В княжьем доме – огромном, в три этажа, в дюжину галерей и две дюжины комнат – понемногу поднималась утренняя суета. Просыпались слуги. Один доливал масло в светильники, другой заботился о потухших за ночь курильницах, третий зажигал огонь в котлах купальни, подготавливая горячую воду для утреннего омовения княжьих особ, четвёртый и пятый увлажняли полы в комнатах и коридорах, смачивая доски мокрыми тряпками: слишком сухой воздух считался здесь вредным для дыхания. Шестой и седьмой будили дворцового жреца и шли вместе с ним в домашнюю княжью часовню, ибо кроме Главного Храма, в городе имелись и другие святилища, менее роскошные, но полноценные, устроенные в домах семей Внутреннего Круга; в княжьем доме имелся свой небольшой храм, отдельный и самодостаточный.

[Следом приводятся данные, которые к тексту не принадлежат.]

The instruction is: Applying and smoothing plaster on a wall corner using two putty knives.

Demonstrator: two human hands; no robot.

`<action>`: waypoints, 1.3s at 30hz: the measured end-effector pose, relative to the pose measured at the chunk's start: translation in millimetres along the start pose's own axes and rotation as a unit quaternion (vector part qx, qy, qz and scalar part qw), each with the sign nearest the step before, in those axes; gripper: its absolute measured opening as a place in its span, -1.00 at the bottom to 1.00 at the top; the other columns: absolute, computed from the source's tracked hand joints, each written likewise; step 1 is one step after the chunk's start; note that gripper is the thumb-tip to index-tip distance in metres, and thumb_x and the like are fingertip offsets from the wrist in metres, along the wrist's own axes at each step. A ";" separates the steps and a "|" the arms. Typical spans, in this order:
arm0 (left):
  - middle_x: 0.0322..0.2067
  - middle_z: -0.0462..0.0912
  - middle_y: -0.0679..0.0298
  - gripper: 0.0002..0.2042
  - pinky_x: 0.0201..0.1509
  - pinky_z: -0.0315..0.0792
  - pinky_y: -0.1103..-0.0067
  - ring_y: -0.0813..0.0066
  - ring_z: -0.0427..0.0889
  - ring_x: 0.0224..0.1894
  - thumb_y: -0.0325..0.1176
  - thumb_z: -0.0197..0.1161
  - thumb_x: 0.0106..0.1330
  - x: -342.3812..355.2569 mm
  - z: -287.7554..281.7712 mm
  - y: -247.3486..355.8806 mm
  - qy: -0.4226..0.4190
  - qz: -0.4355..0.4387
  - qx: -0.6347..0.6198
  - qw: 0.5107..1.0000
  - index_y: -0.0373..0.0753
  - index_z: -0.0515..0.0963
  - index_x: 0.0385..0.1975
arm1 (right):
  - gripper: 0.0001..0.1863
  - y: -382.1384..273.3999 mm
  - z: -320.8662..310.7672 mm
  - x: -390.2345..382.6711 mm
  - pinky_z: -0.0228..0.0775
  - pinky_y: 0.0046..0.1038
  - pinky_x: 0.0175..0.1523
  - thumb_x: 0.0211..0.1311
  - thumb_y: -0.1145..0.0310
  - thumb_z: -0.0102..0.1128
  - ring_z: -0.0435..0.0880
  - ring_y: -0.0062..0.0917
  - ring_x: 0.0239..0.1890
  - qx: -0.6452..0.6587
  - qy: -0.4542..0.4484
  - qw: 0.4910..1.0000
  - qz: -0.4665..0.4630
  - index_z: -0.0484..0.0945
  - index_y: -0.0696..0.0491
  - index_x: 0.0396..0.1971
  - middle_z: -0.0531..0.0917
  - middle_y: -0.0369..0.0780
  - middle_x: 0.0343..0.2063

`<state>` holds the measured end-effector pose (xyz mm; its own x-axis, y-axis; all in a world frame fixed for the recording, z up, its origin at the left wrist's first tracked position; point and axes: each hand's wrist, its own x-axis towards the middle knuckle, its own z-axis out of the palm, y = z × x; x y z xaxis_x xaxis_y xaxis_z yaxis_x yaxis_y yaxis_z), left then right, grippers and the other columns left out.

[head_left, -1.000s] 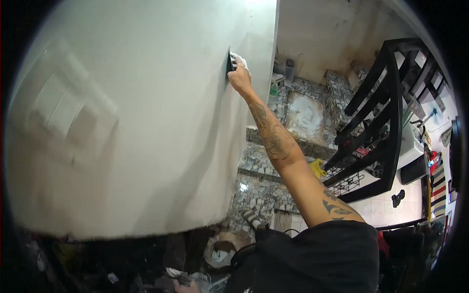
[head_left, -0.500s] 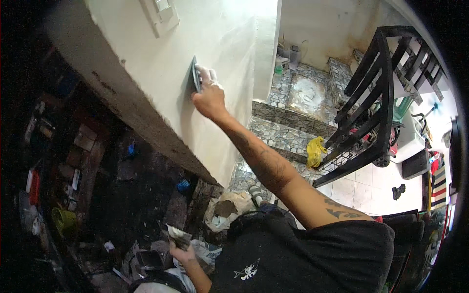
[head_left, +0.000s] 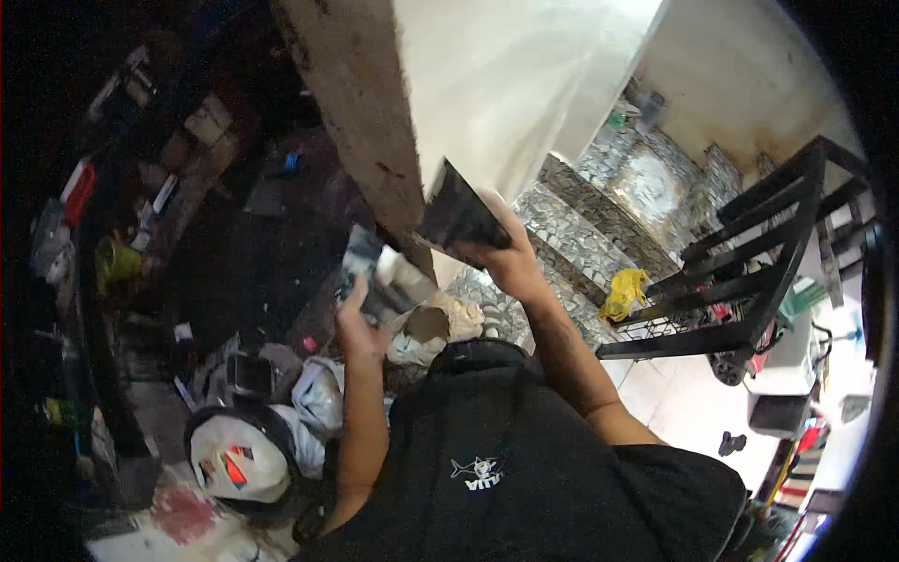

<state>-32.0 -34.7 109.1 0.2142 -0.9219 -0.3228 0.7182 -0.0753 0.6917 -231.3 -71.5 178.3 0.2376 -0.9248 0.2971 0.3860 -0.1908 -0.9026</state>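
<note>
Two bare hands at work before the pale wall (head_left: 506, 84), one flat tool in each. Right hand (head_left: 513, 258): in front of the wall's lower part, fingers and thumb closed about the rear edge of a dark flat blade (head_left: 459, 217), its broad face turned to the camera, tilted. Left hand (head_left: 361, 330): below and to the left of the wall's lower end, partly curled, thumb raised, apparently gripping a pale-smeared tool (head_left: 363, 251); motion blur, so exact shape and tightness of hold cannot be told. Judgement on handling: the two edges would best meet at a shallow angle, the left tool held level as a rest and the right blade drawn across it lightly, so that any paste stays along the edge and does not drop; wrists loose, and the dark blade's corner kept off the wall. Position: dark blade lies left of the right hand, overlapping the wall's lower end in view; contact with the wall cannot be judged. Smeared tool sits just above the left hand, left of the wall's lower end, near the dark blade but visibly apart from it.
</note>
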 end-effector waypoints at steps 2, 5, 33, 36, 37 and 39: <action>-0.31 0.52 0.20 -0.79 -0.25 0.41 0.43 0.32 0.52 -0.32 -0.40 0.05 0.13 5.5 11.8 -5.6 0.032 -0.035 0.007 0.999 -0.32 0.43 -0.25 | -0.44 8.3 -3.7 -25.8 0.13 -0.52 0.09 -0.14 0.70 0.06 0.30 -0.56 -0.01 -0.125 0.013 0.991 0.042 0.25 0.12 -0.01 0.39 -0.24 -0.10; -0.30 0.49 0.18 -0.75 -0.29 0.44 0.43 0.34 0.52 -0.29 -0.41 0.12 0.10 18.4 1.6 -28.7 0.015 -0.008 0.012 1.000 -0.32 0.39 -0.22 | -0.47 37.9 -4.7 -48.9 0.13 -0.49 0.11 -0.12 0.60 0.15 0.30 -0.48 0.04 -0.113 -0.023 0.993 0.016 0.30 0.06 -0.03 0.35 -0.18 -0.04; -0.17 0.44 0.19 -0.63 -0.08 0.31 0.53 0.41 0.43 -0.17 -0.28 -0.03 0.14 38.0 -82.9 -17.7 0.130 0.071 0.040 0.988 -0.36 0.34 -0.09 | -0.52 -6.0 -434.1 334.9 0.30 -0.46 -0.17 -0.14 0.62 -0.20 0.44 -0.47 -0.23 -0.340 0.453 0.804 -0.182 0.31 0.09 -0.09 0.49 -0.17 -0.29; -0.19 0.45 0.19 -0.68 -0.09 0.32 0.53 0.43 0.43 -0.18 -0.33 -0.05 0.17 30.0 -47.5 -26.7 0.103 0.067 0.016 0.992 -0.37 0.36 -0.11 | -0.52 -27.4 -452.5 367.6 0.30 -0.45 -0.16 -0.15 0.59 -0.19 0.47 -0.42 -0.23 -0.378 0.448 0.769 -0.257 0.31 0.09 -0.08 0.51 -0.14 -0.30; -0.21 0.46 0.18 -0.70 -0.12 0.34 0.54 0.44 0.45 -0.21 -0.36 -0.06 0.18 24.0 -40.5 -25.1 0.113 0.085 -0.013 0.990 -0.38 0.38 -0.13 | -0.52 -24.1 -430.4 380.0 0.30 -0.43 -0.15 -0.15 0.56 -0.19 0.47 -0.36 -0.22 -0.389 0.444 0.778 -0.212 0.31 0.07 -0.08 0.51 -0.12 -0.30; -0.25 0.47 0.15 -0.70 -0.12 0.34 0.54 0.44 0.45 -0.23 -0.40 -0.05 0.15 25.3 -64.8 -35.9 0.208 0.179 0.305 0.912 -0.41 0.38 -0.14 | -0.51 -30.4 -405.8 384.5 0.29 -0.41 -0.13 -0.16 0.54 -0.18 0.48 -0.31 -0.20 -0.408 0.445 0.779 -0.171 0.31 0.06 -0.07 0.52 -0.09 -0.30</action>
<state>-9.4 -30.7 34.2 0.6861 -0.7149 -0.1347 0.0779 -0.1118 0.9907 -513.4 -554.9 193.6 -0.6060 -0.5673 0.5577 -0.4902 -0.2859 -0.8234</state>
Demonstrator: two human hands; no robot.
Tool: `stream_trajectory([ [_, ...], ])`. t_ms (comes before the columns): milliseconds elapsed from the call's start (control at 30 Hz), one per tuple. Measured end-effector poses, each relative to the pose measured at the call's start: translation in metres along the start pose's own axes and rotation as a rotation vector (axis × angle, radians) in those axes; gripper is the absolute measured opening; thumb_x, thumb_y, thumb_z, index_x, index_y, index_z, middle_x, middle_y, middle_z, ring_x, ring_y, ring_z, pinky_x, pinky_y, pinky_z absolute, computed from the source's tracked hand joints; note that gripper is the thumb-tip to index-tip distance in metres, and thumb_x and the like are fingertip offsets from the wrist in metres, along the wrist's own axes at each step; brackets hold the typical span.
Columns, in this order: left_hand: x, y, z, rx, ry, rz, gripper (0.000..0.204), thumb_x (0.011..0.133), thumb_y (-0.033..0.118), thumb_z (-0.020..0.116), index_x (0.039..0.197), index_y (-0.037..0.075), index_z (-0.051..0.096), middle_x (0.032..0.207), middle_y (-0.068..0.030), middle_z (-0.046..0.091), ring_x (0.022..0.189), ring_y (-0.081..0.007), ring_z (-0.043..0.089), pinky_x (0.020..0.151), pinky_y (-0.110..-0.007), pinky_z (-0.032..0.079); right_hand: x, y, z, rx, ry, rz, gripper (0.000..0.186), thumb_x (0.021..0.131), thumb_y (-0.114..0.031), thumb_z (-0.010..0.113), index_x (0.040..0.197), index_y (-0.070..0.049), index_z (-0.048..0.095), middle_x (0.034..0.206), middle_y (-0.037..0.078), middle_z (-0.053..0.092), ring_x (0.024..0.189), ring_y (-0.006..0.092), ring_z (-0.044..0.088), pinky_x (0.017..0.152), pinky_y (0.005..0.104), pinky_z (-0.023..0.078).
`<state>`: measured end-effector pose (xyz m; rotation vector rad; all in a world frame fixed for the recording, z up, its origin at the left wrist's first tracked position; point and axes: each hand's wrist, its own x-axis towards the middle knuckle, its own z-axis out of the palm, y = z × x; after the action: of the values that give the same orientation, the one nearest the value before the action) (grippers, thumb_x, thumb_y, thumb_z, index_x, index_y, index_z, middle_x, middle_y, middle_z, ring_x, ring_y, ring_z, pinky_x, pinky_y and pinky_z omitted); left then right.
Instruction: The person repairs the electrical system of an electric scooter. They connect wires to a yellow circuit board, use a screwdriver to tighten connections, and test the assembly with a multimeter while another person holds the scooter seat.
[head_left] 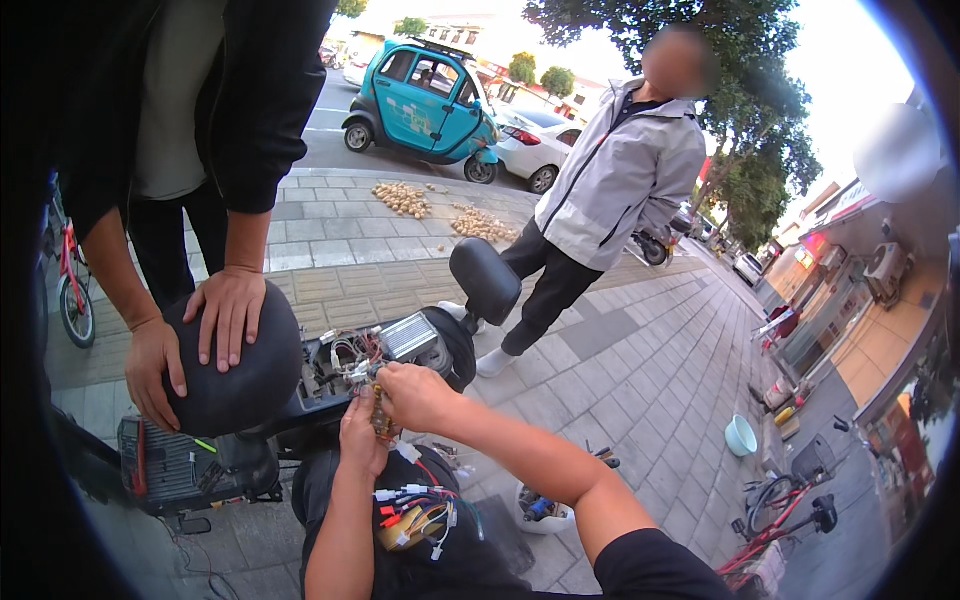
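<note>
My left hand (360, 440) is closed around a small brownish bundle of wires or connectors (381, 415), too small to make out exactly. My right hand (415, 395) has its fingers pinched at the bundle's upper end. Just beyond them is the opened scooter body (320, 395), with tangled wires (350, 350) and a finned silver box (408, 337). Below my hands, a yellow object (405, 527) with many white and red plugs (420, 495) lies on dark fabric. A co-worker's two hands (225, 315) rest on the black seat (240, 390) at the left.
A standing person (615, 185) is beside the small backrest (485, 280). A tray with tools (155, 470) is lower left, a white container (545, 510) right of my lap. A blue basin (740, 435) and bicycles (790, 510) stand on the pavement at right. Vehicles (420, 105) line the road.
</note>
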<state>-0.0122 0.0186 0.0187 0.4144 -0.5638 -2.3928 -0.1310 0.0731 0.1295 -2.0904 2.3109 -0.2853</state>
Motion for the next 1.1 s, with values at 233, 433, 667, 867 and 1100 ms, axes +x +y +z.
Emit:
stream_trajectory([
  [233,0.008,-0.002,-0.011,-0.127,-0.027,0.024,0.027,0.111,0.035,0.064,0.126,0.013,0.069,0.107,0.0009,0.076,0.090,-0.0151,0.074,0.073,-0.033,0.059,-0.005,-0.010,-0.003,0.007,-0.007,0.011,0.025,0.098,-0.023,0.063,0.103,0.002,0.066,0.109,0.023,0.070,0.107,0.0420,0.071,0.093,0.0512,0.058],
  [433,0.001,-0.006,0.010,-0.156,0.060,0.056,0.027,0.110,0.037,0.065,0.119,0.012,0.069,0.102,-0.0002,0.074,0.088,-0.0135,0.073,0.072,-0.031,0.059,-0.006,-0.008,0.007,-0.050,0.047,0.068,0.034,0.102,-0.031,0.059,0.098,0.001,0.068,0.100,0.025,0.074,0.094,0.0443,0.075,0.085,0.0528,0.060],
  [667,0.006,-0.012,0.003,-0.067,0.080,0.097,0.029,0.110,0.038,0.065,0.118,0.010,0.069,0.098,0.0008,0.073,0.081,-0.0123,0.070,0.067,-0.029,0.054,-0.005,-0.015,0.010,-0.088,0.007,0.098,0.032,0.102,-0.027,0.059,0.101,0.004,0.066,0.102,0.026,0.072,0.099,0.0436,0.073,0.087,0.0519,0.059],
  [867,0.008,-0.009,-0.005,-0.052,0.071,0.106,0.030,0.110,0.039,0.065,0.117,0.010,0.069,0.095,0.0011,0.073,0.074,-0.0107,0.069,0.062,-0.027,0.053,-0.005,-0.016,0.002,-0.094,-0.015,-0.004,0.023,0.092,-0.017,0.068,0.104,0.002,0.066,0.106,0.024,0.071,0.105,0.0417,0.071,0.092,0.0511,0.058],
  [1100,0.005,-0.010,0.006,-0.036,0.108,0.094,0.031,0.110,0.040,0.066,0.117,0.010,0.070,0.092,0.0014,0.072,0.070,-0.0108,0.068,0.056,-0.029,0.053,-0.008,-0.005,0.002,-0.135,0.009,-0.156,0.029,0.090,-0.022,0.076,0.106,-0.001,0.063,0.108,0.021,0.070,0.107,0.0412,0.070,0.093,0.0512,0.056],
])
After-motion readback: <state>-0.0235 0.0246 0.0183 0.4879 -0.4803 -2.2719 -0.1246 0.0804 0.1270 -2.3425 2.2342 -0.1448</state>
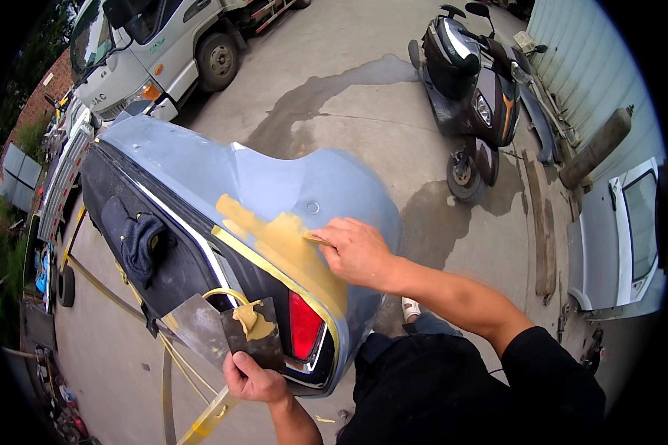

Просыпался чистильщик княжьей обуви, и смотритель за княжьим арсеналом, и княжий брадобрей; просыпались прачки и водоносы; просыпались подметальщики дворов.
Все эти слуги, как я помнил, носили особые туфли из мягкой кожи и обязаны были перемещаться совершенно бесшумно – но я их слышал; кожей ощущал, как начинает гудеть и вибрировать дом хозяина Вертограда.
Вот-вот должны были проснуться и войти в кухню повара и мойщики котлов.
Сорока не присела – осталась стоять в углу, у очага, смотрела бесстрастно, но руки выдавали волнение: она с хрустом ломала пальцы.
– Нас не должны видеть, – сказал я. – Просто запомни: я тебе не враг. Я помогу тебе – ты поможешь мне. Если всё получится – Неясыт уйдёт. Его дочку выгоним, а его самого оставим без должности.
Сорока придвинула к себе кувшин, налила в чашку, выпила залпом.
– Теперь, – сказал я, – мне нужно поговорить с девчонкой. Прости, мать.
– Не называй меня так, – нервно сказала Сорока.
– Почему? Ты могла быть моей тёщей.
– Из тебя вышел бы хороший зять. Но ты стал бандитом.
– Я не хотел. Так получилось.
Открыв дверь в дальнем углу, я вошёл в комнату грязной прислуги: здесь на узких постелях вдоль стен спали шесть молодых женщин, кухарок и уборщиц; седьмая, Марья, лежала на полу, завернувшись в шубу. Ей пока не нашли своего закута.